== Requirement ==
Below are several records. Retype exactly those lines running from the one with "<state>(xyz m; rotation" through the one with "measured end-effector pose", end lines included, and no others.

== Task inputs ==
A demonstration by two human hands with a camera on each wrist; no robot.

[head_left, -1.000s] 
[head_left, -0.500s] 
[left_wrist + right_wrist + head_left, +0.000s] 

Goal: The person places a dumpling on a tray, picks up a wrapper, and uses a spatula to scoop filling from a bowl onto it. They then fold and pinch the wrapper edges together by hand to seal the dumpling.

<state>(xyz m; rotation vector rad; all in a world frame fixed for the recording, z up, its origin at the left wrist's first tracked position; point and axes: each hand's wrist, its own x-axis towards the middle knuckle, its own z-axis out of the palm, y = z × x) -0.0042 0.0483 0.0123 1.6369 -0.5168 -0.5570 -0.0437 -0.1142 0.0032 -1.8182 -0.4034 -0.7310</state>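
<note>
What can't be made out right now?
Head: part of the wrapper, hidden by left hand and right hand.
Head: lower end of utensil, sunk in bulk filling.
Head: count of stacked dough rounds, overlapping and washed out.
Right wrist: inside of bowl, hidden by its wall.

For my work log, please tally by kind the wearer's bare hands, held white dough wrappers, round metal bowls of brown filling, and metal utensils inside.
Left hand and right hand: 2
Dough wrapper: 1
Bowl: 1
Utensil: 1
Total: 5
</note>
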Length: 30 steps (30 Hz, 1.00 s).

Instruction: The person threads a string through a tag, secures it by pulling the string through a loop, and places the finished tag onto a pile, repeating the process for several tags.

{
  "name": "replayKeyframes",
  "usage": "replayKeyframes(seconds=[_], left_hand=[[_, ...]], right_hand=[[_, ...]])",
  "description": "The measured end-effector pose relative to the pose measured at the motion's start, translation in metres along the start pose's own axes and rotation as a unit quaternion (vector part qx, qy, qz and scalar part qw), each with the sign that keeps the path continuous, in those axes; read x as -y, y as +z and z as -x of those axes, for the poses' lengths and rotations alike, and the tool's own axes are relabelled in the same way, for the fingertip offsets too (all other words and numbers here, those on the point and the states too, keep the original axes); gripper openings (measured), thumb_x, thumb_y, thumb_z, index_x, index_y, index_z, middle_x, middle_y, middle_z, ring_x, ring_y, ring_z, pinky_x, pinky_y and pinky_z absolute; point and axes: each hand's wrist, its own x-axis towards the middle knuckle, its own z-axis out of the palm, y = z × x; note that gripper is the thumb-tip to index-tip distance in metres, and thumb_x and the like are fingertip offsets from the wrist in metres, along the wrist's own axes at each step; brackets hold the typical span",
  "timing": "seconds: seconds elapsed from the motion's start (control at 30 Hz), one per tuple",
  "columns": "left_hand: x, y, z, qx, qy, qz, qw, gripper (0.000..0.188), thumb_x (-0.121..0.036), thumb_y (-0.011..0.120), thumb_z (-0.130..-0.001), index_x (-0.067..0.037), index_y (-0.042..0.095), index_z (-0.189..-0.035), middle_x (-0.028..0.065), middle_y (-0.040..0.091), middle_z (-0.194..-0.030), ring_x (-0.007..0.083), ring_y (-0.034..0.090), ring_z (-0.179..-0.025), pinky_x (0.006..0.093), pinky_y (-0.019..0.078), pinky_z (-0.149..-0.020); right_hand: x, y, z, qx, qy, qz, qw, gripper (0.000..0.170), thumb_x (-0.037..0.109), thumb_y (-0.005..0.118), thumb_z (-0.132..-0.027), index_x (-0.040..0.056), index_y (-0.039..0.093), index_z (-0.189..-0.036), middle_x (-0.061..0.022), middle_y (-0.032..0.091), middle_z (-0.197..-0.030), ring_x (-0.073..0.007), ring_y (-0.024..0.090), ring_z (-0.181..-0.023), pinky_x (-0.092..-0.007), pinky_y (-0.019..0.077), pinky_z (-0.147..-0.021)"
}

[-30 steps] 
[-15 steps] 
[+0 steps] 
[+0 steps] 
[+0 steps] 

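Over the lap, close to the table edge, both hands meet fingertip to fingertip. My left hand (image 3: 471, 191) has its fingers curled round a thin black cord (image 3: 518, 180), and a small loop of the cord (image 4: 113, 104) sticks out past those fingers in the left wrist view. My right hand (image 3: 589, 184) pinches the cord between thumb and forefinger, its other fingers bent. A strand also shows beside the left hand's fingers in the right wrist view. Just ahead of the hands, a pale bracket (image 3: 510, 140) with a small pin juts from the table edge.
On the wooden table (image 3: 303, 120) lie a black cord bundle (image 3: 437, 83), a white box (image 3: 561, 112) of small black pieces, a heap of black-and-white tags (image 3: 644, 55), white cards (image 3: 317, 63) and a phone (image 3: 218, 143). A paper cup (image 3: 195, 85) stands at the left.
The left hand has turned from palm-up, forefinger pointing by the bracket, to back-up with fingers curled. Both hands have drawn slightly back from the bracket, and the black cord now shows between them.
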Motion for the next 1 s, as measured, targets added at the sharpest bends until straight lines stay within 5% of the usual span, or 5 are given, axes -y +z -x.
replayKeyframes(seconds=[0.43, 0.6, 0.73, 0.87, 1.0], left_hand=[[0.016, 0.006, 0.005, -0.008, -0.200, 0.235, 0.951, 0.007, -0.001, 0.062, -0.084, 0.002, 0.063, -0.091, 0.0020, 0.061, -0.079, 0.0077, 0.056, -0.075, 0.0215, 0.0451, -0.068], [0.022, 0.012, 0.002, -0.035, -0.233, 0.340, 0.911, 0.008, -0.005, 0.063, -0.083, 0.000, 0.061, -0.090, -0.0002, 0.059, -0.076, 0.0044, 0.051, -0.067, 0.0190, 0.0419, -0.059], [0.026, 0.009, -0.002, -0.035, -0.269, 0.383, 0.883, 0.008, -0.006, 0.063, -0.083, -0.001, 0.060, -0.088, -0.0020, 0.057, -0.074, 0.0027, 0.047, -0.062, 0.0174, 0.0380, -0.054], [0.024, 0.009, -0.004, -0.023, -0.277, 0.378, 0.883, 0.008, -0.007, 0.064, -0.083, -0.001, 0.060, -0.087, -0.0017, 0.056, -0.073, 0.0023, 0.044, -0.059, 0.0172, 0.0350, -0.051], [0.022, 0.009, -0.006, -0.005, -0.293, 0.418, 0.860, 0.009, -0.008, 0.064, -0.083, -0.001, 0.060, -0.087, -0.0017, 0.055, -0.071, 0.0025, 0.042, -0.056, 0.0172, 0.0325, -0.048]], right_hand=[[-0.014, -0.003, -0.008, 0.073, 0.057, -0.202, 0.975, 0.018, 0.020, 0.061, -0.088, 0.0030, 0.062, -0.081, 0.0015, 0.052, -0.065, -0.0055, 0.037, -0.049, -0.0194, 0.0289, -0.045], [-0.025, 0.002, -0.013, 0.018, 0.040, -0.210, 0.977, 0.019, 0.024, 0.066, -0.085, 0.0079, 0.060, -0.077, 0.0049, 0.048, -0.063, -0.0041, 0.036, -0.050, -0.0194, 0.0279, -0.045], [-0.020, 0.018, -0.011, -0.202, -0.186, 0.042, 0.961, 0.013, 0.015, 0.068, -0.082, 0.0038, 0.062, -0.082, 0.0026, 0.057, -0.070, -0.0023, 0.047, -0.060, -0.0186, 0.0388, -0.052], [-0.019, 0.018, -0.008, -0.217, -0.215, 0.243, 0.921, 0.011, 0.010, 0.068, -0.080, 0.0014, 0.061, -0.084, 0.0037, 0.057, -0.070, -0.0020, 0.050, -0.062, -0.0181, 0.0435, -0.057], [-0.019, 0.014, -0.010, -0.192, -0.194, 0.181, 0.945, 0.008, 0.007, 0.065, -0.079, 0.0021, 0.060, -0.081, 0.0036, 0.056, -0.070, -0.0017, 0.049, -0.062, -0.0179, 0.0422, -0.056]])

== Worked solution ==
<state>(xyz m; rotation vector rad; all in a world frame fixed for the recording, z up, its origin at the left wrist's first tracked position; point and axes: each hand's wrist, its own x-axis towards the middle knuckle, its own z-axis out of the palm, y = z × x) -0.0042 0.0483 0.0123 1.6369 -0.5168 -0.5570 -0.0437 -0.1142 0.0032 -1.8182 -0.4034 -0.7310</state>
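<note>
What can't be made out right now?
Head: part of the wrapper, hidden by left hand and right hand.
Head: lower end of utensil, sunk in bulk filling.
Head: count of stacked dough rounds, overlapping and washed out.
Right wrist: inside of bowl, hidden by its wall.

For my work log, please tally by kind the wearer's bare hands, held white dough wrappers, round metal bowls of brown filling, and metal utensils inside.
Left hand and right hand: 2
Dough wrapper: 1
Bowl: 1
Utensil: 1
Total: 5
</note>
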Length: 30 steps (30 Hz, 1.00 s).

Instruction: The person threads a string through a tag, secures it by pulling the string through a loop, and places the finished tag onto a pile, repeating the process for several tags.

{
  "name": "replayKeyframes",
  "usage": "replayKeyframes(seconds=[_], left_hand=[[_, ...]], right_hand=[[_, ...]])",
  "description": "The measured end-effector pose relative to the pose measured at the motion's start, translation in metres along the start pose's own axes and rotation as a unit quaternion (vector part qx, qy, qz and scalar part qw), each with the sign that keeps the path continuous, in those axes; read x as -y, y as +z and z as -x of those axes, for the poses' lengths and rotations alike, and the tool's own axes are relabelled in the same way, for the fingertip offsets too (all other words and numbers here, those on the point and the states too, keep the original axes); gripper openings (measured), thumb_x, thumb_y, thumb_z, index_x, index_y, index_z, middle_x, middle_y, middle_z, ring_x, ring_y, ring_z, pinky_x, pinky_y and pinky_z absolute; point and axes: each hand's wrist, its own x-axis towards the middle knuckle, its own z-axis out of the palm, y = z × x; note that gripper is the thumb-tip to index-tip distance in metres, and thumb_x and the like are fingertip offsets from the wrist in metres, along the wrist's own axes at each step; brackets hold the typical span",

The work is done, and the output is complete.